Friday 4 November 2011

More News From The Engine Room - Transition Network Social Reporters

I first published the post below, News from the Engine Room, on the Transition Network Social Reporting blog.

This nationwide blog, created by Ed Mitchell and Charlotte Du Cann during the summer and launched in September is based on our own This Low Carbon Life. Like the Norwich blog, there is a daily post - today will be the 49th - and like ours too it's full of great writing, variety, poignancy and humour. It's the place to read firsthand experiences of transitioners from all over the UK.

From Omagh (Northern Ireland) to Heathrow, Artist's Valley (Wales) to Glasgow and the Black Isle, Lewes to Bungay and Norwich, Totnes to Lancaster to Dursley near Bristol to Finsbury Park, we're talking from behind the transition scenes about what it's like to be in the thick of it, full-on, night and day. We're talking about:


So here's mine from the Communicating Transition theme week:

NEWS FROM THE ENGINE ROOM (Mark)
When I signed up to contribute to the Communicating Transition theme this week, I thought writing it would be a cinch. I should know by now after years of 5am starts (with prep beforehand) and hours wondering whether I'll be able to string more than one intelligible sentence next to another, that cinch doesn't come into it.

But hey Transition is just about getting together with others within the context of global peaking fossil fuels, climate change and economic downturn/ instability/crisis/chaos and systems meltdown and building community resilience, isn’t it? About responding to these things as individuals and as social and planetary beings. About working together on parallel infrastructures whilst the present dominant global industrial one breaks up. About finding alternative ways of inhabiting the planet to the business-as-usual one. And having some fun (hopefully) at the same time. What's so hard to communicate about that? We all GET IT, don't we?

The problem comes when you start trying to define communications or transition as one thing (or when I do). They are such multi-dimensional affairs. They are ten thousand things.

Today I'm going focus on practical communications and talk about the blogs and websites we've developed in Transition Norwich and Sustainable Bungay as part of creating the alternative media Joe was writing about on Monday.

Communications are the flyers Marella wrote about yesterday, the visits Charlotte spoke about the day before, the phone conversation I had with a farmer’s wife recently who told me top-down agricultural bureaucracy ignores the actual lived experience of people, like herself, who have lived on the land all their lives and know it intimately.
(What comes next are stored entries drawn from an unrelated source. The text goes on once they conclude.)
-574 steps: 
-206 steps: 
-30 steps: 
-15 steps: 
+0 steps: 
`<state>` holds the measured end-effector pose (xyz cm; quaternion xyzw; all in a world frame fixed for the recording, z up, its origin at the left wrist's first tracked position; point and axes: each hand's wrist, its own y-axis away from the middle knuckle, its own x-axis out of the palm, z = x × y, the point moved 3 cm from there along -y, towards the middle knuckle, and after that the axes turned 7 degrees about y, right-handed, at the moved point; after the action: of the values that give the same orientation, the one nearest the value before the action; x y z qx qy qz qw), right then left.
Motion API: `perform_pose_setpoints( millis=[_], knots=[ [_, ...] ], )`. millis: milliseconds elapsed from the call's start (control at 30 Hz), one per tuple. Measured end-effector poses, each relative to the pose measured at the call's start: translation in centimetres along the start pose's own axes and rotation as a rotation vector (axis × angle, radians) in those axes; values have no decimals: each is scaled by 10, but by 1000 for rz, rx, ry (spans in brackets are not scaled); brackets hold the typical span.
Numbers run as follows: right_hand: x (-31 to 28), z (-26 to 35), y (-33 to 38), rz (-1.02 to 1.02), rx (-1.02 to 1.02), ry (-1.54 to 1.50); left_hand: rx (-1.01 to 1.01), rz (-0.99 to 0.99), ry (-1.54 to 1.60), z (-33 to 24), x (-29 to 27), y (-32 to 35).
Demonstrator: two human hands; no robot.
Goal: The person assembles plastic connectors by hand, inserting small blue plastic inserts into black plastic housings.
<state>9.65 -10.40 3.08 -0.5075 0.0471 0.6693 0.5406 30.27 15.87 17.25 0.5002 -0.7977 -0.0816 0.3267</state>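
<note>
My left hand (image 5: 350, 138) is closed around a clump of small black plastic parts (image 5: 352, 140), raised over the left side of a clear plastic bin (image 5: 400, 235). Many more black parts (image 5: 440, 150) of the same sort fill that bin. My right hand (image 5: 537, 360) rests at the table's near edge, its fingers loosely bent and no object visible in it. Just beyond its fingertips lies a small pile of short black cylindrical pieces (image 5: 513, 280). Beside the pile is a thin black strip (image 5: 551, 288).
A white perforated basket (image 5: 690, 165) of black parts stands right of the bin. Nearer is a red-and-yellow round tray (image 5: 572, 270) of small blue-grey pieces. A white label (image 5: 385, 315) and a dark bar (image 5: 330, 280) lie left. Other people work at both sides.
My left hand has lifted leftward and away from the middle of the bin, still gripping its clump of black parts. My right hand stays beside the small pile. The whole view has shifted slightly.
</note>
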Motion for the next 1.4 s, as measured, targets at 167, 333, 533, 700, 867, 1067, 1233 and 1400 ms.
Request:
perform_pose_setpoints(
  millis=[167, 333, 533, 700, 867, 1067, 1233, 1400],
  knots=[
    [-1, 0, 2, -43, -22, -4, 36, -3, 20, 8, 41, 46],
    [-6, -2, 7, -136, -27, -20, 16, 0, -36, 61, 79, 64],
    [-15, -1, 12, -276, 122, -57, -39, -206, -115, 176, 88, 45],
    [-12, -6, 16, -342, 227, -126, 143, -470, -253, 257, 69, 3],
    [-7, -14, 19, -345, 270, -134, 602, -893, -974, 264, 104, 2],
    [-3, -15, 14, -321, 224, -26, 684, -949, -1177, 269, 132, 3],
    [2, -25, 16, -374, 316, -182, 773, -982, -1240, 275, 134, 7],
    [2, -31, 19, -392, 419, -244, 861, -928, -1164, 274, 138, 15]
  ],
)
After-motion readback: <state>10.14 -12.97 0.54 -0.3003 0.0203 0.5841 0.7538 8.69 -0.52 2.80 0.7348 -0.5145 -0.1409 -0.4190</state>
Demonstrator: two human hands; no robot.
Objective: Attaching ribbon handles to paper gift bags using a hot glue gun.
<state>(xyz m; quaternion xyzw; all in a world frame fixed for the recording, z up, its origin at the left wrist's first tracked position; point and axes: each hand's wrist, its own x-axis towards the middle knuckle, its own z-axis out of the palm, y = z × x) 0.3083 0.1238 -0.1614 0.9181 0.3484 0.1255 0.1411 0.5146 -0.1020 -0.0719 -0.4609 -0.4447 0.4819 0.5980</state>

Providing an outlet to give voice to our experiences of being in (and going through!) transition as it happened was what originally inspired This Low Carbon Life. This was a Transition first.

Charlotte, together with Andy, a graphic designer and Jon, also an ex-journalist, pooled their editorial experience and created this community blog (on Blogger) in October 2009. Since then about twenty bloggers, of all different backgrounds and ages, have written between us more than 650 posts on everything from the low carbon growing, cooking and sharing of food to downshifting in style to reducing fossil fuel usage to half the national average. Many posts take a good, considered look at the bigger picture: reconnection with nature, politics, the industrial food system and inner resilience, whilst others explore the kinds of people we are becoming/need to become as we navigate the times. We also take our own photographs.

As well as the regular writers we feature crossposts from fellow transitioners in other initiatives and guest slots on transition-related themes. We meet every three months, sort out the rota and decide the topic and theme weeks for the coming quarter. We keep in touch with each other via a googlegroup in case someone wants to swap days or forgets to post. Charlotte and I both look at the blog daily to check photo and text alignment and I proof the copy. But we don't edit the content, it's a no censorship blog. Everyone’s voice remains free to be what it is. It’s a bit like a feral choir.

The structure of This Low Carbon Life is also what Ed and Charlotte have used to develop this very social reporting project we're all now engaged in.

As I write this I feel like a Transition Communications maintenance engineer: I spend a lot of time caretaking! As well as This Low Carbon Life, I co-produce the monthly Transition Norwich News bulletin and the quarterly Sustainable Bungay newsletter. I use the word co-produce because none of us do any of these things on our own (even though it sometimes feels like that at 5 in the morning, or when someone who's NOT DOING THE WORK dismissively remarks "you missed a comma there" or "you need to get your marketing sorted. I've never heard of...")

Transition Norwich News is also a community Blogger-based website. A crew of 15 people from the various groups and projects in the initiative upload their copy each month and we organise it and make sure the calendar is up-to-date. The bulletin is edited and sent out to all TN subscribers (yes, I know Network, we call it that too) with links to the news items and latest This Low Carbon Life posts.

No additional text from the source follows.